### PROBLEM STATEMENT
Transcribe the entries below exactly from their first line through the line containing "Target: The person", and let no picture into the copy.
--- RECORDED DATA Enclosed Below ---
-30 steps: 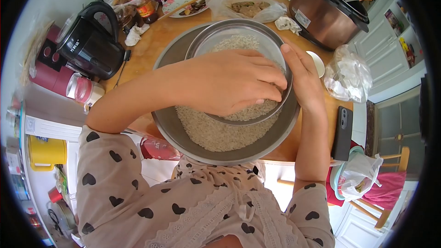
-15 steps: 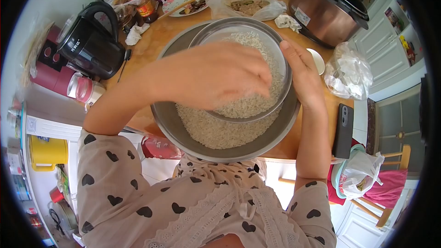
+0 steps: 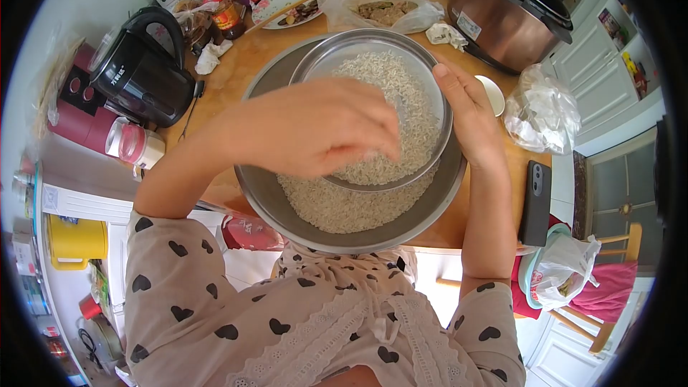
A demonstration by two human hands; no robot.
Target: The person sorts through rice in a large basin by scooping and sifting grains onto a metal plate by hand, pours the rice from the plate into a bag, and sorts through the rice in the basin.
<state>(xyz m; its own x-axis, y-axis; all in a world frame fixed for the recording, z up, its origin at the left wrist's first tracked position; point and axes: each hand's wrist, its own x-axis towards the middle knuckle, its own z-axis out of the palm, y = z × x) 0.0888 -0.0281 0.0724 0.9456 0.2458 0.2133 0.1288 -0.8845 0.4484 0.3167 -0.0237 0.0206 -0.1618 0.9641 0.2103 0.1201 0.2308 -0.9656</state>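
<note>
A round metal plate (image 3: pixel 342 44) bearing white rice (image 3: pixel 412 118) rests tilted over a large metal basin (image 3: pixel 266 201). More rice (image 3: pixel 351 204) lies in the basin below it. My right hand (image 3: pixel 469 111) grips the plate's right rim, thumb on top and the other fingers hidden beneath. Over the left part of the plate is my left hand (image 3: pixel 326 129), fingers curled together and pointing down, close above the rice. The fingertips are slightly blurred, and whatever they may pinch is hidden.
A black kettle (image 3: pixel 147 64) stands at the left, and a large brown cooker (image 3: pixel 502 18) at the back right. Behind the basin are a bagged dish (image 3: pixel 387 11) and a floral plate (image 3: pixel 283 3). A plastic bag (image 3: pixel 542 111) and a phone (image 3: pixel 535 201) lie at the right.
My left hand has moved leftward across the plate, uncovering more rice on the right. The plate and my right hand have shifted very slightly left.
</note>
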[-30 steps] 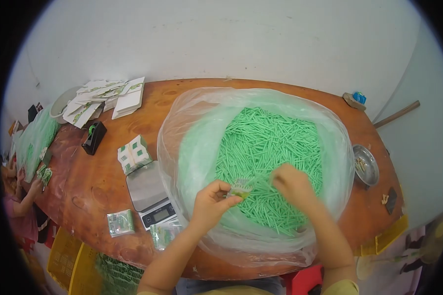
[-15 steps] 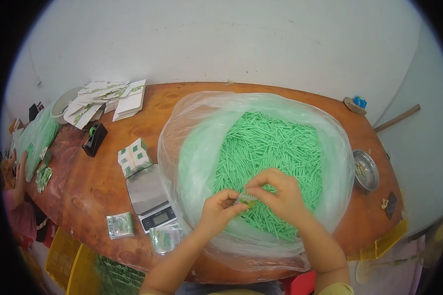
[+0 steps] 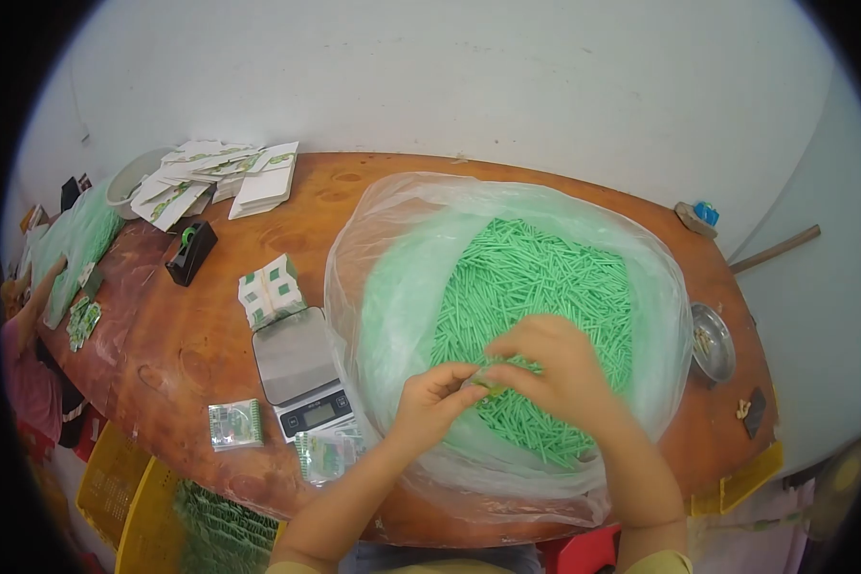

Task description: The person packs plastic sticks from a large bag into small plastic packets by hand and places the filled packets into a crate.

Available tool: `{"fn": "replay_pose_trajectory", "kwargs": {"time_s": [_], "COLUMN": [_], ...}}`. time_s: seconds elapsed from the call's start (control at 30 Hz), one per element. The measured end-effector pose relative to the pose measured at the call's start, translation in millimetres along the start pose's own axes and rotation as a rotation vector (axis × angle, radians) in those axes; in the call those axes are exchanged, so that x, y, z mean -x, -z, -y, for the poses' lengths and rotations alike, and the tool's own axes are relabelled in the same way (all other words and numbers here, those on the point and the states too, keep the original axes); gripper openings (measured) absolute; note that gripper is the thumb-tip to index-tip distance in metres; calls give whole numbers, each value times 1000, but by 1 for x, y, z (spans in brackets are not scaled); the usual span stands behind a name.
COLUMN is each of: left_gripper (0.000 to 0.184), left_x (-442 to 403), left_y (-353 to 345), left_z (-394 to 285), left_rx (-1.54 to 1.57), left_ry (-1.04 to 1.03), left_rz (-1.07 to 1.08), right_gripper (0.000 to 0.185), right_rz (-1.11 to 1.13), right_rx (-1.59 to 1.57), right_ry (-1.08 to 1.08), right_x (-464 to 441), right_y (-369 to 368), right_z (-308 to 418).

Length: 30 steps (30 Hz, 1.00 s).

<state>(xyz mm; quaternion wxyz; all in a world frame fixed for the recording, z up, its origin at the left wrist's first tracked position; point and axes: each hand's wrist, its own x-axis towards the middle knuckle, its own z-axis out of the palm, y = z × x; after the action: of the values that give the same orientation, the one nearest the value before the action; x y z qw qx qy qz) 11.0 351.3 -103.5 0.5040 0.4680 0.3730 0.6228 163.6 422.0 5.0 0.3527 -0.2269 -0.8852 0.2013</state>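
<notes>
A small clear plastic packet [image 3: 484, 374] with some green and yellow on it is pinched between my two hands. My left hand [image 3: 432, 402] grips its left side between thumb and fingers. At the packet's upper edge, the thumb and fingers of my right hand [image 3: 555, 368] are closed, partly covering it. Both hands are over a large clear plastic bag [image 3: 392, 268], opened wide and full of short thin green sticks [image 3: 536, 277]. What is inside the small packet cannot be made out.
Left of the bag stands a digital scale [image 3: 297, 359], with filled packets [image 3: 235, 425] [image 3: 323, 457] nearby. Behind it are banded cards [image 3: 270, 292], a tape dispenser [image 3: 191, 253] and white packaging [image 3: 263, 182]. A metal bowl [image 3: 713, 342] sits right. Another person's arm [image 3: 36, 301] is far left.
The view has shifted slightly. My right hand has turned and closed further over the packet's top; my left hand keeps its hold. The other person's arm at far left has moved up.
</notes>
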Motion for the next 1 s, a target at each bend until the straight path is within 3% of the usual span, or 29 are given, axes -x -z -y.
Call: {"fn": "replay_pose_trajectory", "kwargs": {"time_s": [0.07,0.17,0.27,0.37,0.43,0.47,0.53,0.57,0.6,0.63,0.73,0.83,0.87,0.9,0.93,0.97,1.0], "left_gripper": [23,24,24,23,21,20,24,29,32,35,37,33,29,29,28,29,22], "left_x": [1,3,7,5,11,14,18,24,35,47,89,157,190,220,259,303,341], "left_y": [-2,-2,1,-1,3,2,5,11,15,17,36,68,89,119,145,181,222], "left_z": [-1,-4,-9,-6,-15,-22,-18,-33,-45,-57,-120,-96,-102,-100,-113,-105,-95], "left_rx": [71,87,92,70,-84,-152,-340,-395,-391,-385,-747,-955,-1071,-1185,-1224,-1524,-1659], "left_ry": [-21,-35,-27,-1,11,19,-226,-322,-416,-519,-178,-299,-349,-81,-1,35,27], "left_rz": [-25,-57,-60,-24,-32,-42,-24,61,7,-29,179,-26,-186,-332,-594,-870,-1143], "right_gripper": [16,15,14,17,22,25,29,27,23,20,22,18,17,17,15,13,10], "right_rz": [45,-295,-275,-58,63,70,151,98,89,26,176,362,179,-4,-58,-111,449], "right_rx": [36,-275,-182,50,117,145,90,61,126,284,393,251,166,89,45,-5,-344], "right_ry": [18,-233,-207,-57,136,114,99,141,147,266,848,762,801,822,734,647,99], "right_x": [1,6,15,15,13,13,12,11,10,10,3,3,4,8,15,24,21], "right_y": [-8,-15,-25,-15,-1,2,0,-4,-3,-3,-35,-60,-69,-84,-95,-108,-95], "right_z": [-5,7,5,8,-1,8,12,16,26,29,97,158,148,128,119,106,107]}}
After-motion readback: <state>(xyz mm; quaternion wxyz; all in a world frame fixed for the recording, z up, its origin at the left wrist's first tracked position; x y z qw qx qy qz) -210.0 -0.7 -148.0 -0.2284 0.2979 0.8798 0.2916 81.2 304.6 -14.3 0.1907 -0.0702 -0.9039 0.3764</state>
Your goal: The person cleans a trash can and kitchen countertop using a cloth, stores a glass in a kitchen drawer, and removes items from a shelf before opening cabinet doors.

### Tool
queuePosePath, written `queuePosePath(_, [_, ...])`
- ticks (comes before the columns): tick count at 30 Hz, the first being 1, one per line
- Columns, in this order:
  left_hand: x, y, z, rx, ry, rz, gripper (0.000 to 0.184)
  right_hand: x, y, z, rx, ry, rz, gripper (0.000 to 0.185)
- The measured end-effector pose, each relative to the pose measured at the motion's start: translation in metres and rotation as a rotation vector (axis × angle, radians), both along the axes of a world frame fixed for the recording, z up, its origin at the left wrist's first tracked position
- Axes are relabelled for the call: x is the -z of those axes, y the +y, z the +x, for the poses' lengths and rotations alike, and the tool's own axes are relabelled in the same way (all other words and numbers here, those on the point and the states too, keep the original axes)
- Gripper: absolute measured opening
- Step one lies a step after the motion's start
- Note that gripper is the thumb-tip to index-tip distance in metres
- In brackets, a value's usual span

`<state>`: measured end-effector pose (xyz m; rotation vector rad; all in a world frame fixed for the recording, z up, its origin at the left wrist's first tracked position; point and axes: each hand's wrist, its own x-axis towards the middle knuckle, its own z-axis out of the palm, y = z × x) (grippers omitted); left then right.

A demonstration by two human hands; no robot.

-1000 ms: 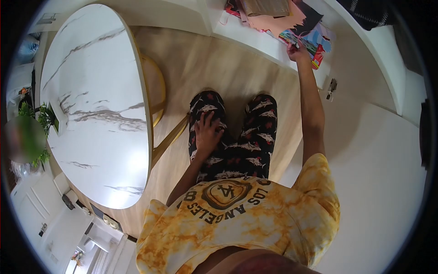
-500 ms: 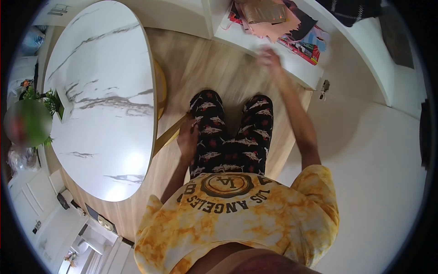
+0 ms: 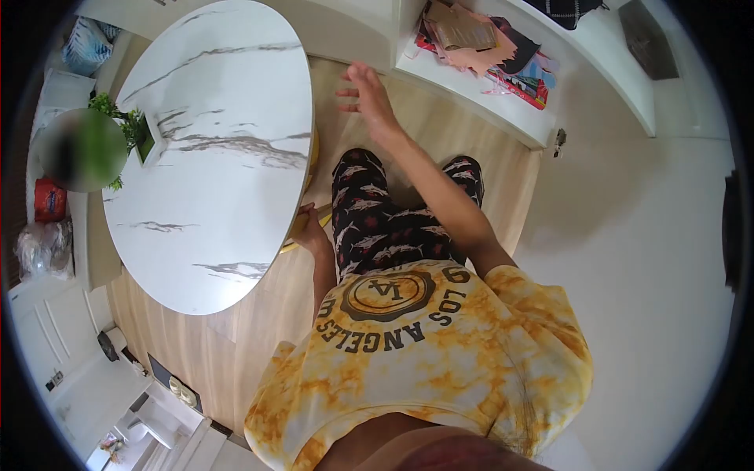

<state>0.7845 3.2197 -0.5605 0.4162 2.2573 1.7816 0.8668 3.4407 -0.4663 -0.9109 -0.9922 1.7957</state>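
Observation:
My right hand (image 3: 367, 98) is raised over the floor between the marble-patterned oval table (image 3: 212, 180) and the white shelf (image 3: 440, 78). Its fingers are apart and nothing is in it. Low at the table's right edge is my left hand (image 3: 312, 229), beside my left leg; its fingertips are partly hidden by the edge, so its grip is unclear. On the shelf lie pink paper sheets (image 3: 488, 56), dark paper (image 3: 518, 47) and a red colourful packet (image 3: 534, 96), with a brown translucent packet (image 3: 465, 33) on top.
A potted plant (image 3: 144, 137) stands at the table's left side. Yellow metal legs (image 3: 314, 153) show under the table's right edge. Further left are a red packet (image 3: 49, 200) and a clear plastic bag (image 3: 45, 250). A dark item (image 3: 567, 11) rests above the shelf.
My right hand has left the papers on the shelf and swung left toward the table. My left hand has moved from my thigh to the table's edge. The view has turned toward the table.

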Motion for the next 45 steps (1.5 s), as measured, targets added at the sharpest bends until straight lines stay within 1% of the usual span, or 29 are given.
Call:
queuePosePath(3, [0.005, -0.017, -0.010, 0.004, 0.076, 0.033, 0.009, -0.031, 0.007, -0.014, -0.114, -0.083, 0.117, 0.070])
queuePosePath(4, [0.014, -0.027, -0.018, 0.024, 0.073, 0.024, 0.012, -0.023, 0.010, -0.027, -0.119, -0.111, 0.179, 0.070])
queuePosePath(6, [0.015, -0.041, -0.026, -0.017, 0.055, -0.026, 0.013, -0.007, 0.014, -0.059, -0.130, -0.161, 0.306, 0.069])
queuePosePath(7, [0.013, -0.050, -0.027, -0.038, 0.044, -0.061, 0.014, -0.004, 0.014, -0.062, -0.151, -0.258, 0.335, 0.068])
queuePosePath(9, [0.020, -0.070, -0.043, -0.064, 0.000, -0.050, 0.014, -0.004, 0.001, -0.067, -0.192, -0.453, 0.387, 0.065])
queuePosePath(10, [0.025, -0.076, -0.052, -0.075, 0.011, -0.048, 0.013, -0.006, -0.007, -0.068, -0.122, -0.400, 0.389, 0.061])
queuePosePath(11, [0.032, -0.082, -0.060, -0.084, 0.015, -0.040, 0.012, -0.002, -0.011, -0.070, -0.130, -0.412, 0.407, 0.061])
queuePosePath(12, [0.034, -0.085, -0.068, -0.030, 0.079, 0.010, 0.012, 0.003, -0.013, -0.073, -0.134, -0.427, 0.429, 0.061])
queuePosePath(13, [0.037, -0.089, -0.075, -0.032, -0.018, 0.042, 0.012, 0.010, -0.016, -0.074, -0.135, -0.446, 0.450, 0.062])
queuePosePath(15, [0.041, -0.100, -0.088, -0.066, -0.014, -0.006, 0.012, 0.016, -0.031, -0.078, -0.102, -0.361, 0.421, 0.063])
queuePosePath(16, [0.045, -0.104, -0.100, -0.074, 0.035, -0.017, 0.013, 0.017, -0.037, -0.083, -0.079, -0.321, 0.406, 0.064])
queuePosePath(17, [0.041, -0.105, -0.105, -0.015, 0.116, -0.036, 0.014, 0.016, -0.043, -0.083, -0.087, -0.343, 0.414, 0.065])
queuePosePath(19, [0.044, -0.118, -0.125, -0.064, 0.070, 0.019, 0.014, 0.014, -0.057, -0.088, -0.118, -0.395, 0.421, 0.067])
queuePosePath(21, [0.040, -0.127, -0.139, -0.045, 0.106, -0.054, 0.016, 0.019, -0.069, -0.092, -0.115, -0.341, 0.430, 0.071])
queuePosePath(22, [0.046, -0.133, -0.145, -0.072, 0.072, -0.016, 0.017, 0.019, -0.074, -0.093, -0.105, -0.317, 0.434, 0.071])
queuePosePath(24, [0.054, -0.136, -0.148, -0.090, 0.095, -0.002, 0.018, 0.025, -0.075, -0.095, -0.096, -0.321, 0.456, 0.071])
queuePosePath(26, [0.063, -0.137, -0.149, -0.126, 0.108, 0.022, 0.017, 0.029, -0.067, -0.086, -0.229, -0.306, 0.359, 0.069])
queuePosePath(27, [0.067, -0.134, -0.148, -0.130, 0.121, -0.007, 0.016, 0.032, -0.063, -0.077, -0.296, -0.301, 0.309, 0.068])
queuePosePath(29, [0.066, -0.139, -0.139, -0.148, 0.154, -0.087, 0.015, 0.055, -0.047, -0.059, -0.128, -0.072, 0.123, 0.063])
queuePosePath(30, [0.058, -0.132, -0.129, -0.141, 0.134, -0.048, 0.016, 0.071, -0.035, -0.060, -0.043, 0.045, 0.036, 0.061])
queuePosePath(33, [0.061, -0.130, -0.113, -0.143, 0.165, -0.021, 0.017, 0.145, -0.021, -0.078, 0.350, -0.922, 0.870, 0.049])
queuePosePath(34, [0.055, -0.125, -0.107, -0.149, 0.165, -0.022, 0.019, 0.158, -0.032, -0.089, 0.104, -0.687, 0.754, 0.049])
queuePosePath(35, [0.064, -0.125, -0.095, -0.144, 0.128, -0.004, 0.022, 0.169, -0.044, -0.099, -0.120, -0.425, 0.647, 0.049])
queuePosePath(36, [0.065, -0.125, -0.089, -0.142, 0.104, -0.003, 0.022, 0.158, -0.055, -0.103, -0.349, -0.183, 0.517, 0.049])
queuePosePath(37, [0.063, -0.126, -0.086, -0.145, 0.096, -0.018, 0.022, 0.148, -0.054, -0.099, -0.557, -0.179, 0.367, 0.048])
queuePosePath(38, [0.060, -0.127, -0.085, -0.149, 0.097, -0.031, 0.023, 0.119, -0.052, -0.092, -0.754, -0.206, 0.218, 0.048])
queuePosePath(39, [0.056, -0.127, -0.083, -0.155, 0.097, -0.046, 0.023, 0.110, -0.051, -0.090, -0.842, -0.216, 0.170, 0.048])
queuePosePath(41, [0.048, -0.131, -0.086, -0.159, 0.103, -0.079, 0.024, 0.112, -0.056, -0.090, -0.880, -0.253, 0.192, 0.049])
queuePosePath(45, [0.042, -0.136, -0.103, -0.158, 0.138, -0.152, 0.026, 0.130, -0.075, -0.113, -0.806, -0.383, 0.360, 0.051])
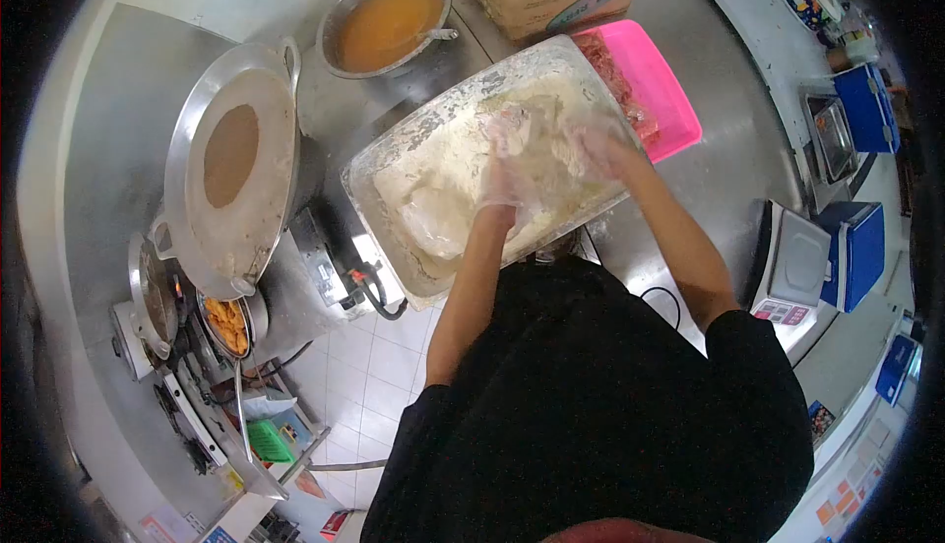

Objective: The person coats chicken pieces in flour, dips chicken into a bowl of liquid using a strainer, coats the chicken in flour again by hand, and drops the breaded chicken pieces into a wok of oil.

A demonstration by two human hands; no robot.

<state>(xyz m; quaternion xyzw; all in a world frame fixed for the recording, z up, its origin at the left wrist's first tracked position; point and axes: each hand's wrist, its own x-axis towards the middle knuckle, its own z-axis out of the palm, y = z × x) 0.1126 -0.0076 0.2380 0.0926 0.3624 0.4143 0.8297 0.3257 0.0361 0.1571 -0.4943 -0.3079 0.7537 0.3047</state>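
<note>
A person in a black short-sleeved shirt (630, 415) leaned over a steel counter, seen from the head camera above. At the centre of the frame, slightly above the middle, sat a large rectangular silver-coloured metal tray (384, 233), tilted on the diagonal and spread with pale, flour-like powder (458, 149). Both hands were over the powder: the left hand (507, 177) near the tray's middle, the right hand (602, 149) towards its right end. Both were blurred, so whether the fingers were clenched, released or grasping anything could not be told. A pale rounded lump (438, 220) lay in the tray's lower left part.

Just beyond the tray's right end stood a bright pink plastic tub (679, 90) holding reddish, meat-like pieces (612, 65). At the top of the frame were a round metal bowl of orange liquid (389, 26) and a brown cardboard box (517, 1). To the left stood a wide two-handled metal pan (177, 164) with brownish contents; below it, golden-orange pieces (226, 324) filled a round, long-handled container.
</note>
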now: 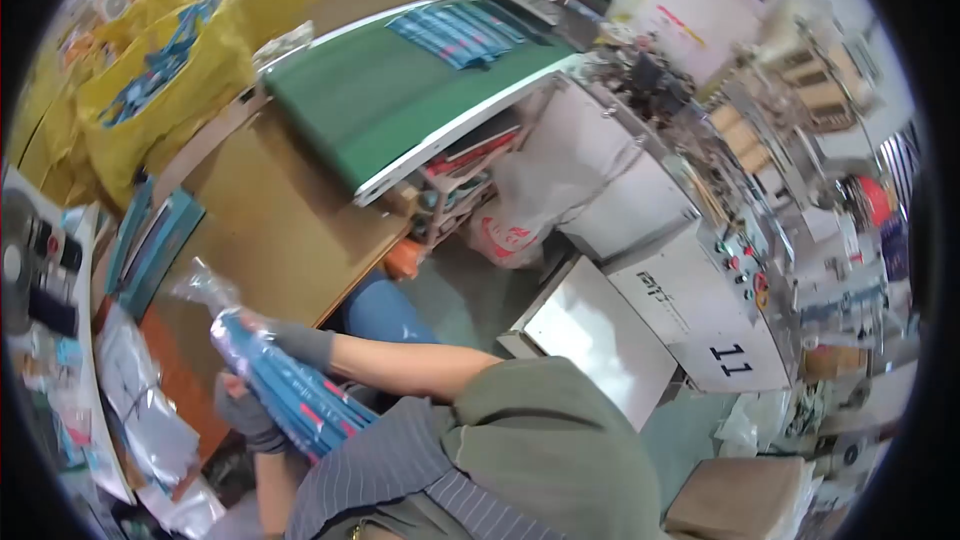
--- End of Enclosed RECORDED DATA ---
### ANSWER FOR THIS EXERCISE
-30 steps: 
-15 steps: 
+0 steps: 
A demonstration by two human hands; no robot.
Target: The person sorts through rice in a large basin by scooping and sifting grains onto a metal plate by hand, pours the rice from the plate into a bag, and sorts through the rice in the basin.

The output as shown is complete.